# HOW TO COMPLETE THIS TASK
In the records below, find each line containing the word "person" and copy it.

# Extracted data entries
# # # # #
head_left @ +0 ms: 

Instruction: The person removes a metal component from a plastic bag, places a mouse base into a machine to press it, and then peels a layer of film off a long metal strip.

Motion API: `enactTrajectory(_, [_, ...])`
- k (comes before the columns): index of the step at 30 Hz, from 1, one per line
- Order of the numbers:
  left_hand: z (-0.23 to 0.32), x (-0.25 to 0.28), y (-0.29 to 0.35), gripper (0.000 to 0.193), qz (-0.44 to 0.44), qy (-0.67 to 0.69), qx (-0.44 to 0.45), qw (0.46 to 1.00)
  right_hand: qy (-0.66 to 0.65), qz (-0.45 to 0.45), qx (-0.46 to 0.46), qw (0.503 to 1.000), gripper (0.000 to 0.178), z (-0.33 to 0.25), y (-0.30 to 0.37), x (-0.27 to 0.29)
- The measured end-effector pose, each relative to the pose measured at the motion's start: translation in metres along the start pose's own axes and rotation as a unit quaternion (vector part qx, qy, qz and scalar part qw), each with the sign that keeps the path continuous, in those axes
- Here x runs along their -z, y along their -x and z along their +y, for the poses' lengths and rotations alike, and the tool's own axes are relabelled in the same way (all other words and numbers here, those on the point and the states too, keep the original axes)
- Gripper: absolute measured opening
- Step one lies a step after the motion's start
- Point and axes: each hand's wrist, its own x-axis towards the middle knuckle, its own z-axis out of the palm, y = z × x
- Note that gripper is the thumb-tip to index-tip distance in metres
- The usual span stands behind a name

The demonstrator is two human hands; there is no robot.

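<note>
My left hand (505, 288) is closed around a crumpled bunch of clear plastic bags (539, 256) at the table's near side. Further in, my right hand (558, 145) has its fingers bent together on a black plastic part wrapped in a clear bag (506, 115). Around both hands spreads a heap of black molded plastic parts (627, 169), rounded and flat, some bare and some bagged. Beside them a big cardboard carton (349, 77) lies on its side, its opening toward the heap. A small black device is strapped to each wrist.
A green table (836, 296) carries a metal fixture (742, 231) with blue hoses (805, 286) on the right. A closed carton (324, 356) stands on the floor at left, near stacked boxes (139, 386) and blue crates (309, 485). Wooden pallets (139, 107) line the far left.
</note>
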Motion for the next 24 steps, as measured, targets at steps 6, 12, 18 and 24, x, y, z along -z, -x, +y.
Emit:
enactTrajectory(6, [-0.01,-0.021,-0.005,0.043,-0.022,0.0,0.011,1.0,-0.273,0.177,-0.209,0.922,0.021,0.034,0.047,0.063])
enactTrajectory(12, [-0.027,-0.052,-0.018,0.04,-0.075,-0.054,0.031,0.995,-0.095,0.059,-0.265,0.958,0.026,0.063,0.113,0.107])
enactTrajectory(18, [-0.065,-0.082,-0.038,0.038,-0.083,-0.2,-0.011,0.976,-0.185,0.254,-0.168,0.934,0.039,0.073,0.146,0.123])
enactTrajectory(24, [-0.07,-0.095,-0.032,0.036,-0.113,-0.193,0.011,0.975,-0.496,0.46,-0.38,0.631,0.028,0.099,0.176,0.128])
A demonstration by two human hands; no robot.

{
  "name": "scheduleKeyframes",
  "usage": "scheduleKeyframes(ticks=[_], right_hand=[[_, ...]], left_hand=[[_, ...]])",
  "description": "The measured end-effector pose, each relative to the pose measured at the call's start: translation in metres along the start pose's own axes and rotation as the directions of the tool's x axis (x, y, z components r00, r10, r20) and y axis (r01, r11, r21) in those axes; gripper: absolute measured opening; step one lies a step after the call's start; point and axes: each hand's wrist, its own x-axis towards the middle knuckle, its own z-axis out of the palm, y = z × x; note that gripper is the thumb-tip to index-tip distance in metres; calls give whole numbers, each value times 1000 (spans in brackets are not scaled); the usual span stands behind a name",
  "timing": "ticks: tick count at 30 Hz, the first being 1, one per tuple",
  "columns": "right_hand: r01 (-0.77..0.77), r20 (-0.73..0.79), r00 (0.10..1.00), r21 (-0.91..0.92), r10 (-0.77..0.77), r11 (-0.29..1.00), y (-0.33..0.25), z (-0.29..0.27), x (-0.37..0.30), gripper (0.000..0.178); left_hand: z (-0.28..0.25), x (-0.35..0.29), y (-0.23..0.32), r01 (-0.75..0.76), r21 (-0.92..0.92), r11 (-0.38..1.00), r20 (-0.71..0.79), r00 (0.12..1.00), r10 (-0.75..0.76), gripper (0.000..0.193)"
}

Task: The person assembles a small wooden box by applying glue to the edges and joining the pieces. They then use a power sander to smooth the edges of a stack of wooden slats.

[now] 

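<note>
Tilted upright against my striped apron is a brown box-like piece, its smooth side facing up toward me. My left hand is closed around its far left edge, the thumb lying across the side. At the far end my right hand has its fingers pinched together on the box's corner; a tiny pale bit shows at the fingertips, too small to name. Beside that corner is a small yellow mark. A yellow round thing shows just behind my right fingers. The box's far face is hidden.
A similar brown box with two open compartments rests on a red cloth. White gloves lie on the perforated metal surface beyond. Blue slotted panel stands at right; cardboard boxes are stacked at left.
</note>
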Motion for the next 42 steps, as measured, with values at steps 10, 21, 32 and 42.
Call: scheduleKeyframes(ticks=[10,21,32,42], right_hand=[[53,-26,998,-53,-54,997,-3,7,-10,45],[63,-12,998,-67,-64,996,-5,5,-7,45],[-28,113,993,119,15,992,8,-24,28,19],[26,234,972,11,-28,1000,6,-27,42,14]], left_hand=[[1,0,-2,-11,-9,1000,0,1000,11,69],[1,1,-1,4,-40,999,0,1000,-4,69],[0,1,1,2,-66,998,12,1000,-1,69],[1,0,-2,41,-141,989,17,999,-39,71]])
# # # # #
# SOLUTION TO THE EXERCISE
Instruction: The person removes a metal component from a plastic bag, places a mouse base into a machine to press it, and then peels a layer of film off a long metal strip.
Task: The person assembles a small wooden box by applying glue to the edges and joining the pieces. They then use a power sander to smooth the edges of a stack of wooden slats.

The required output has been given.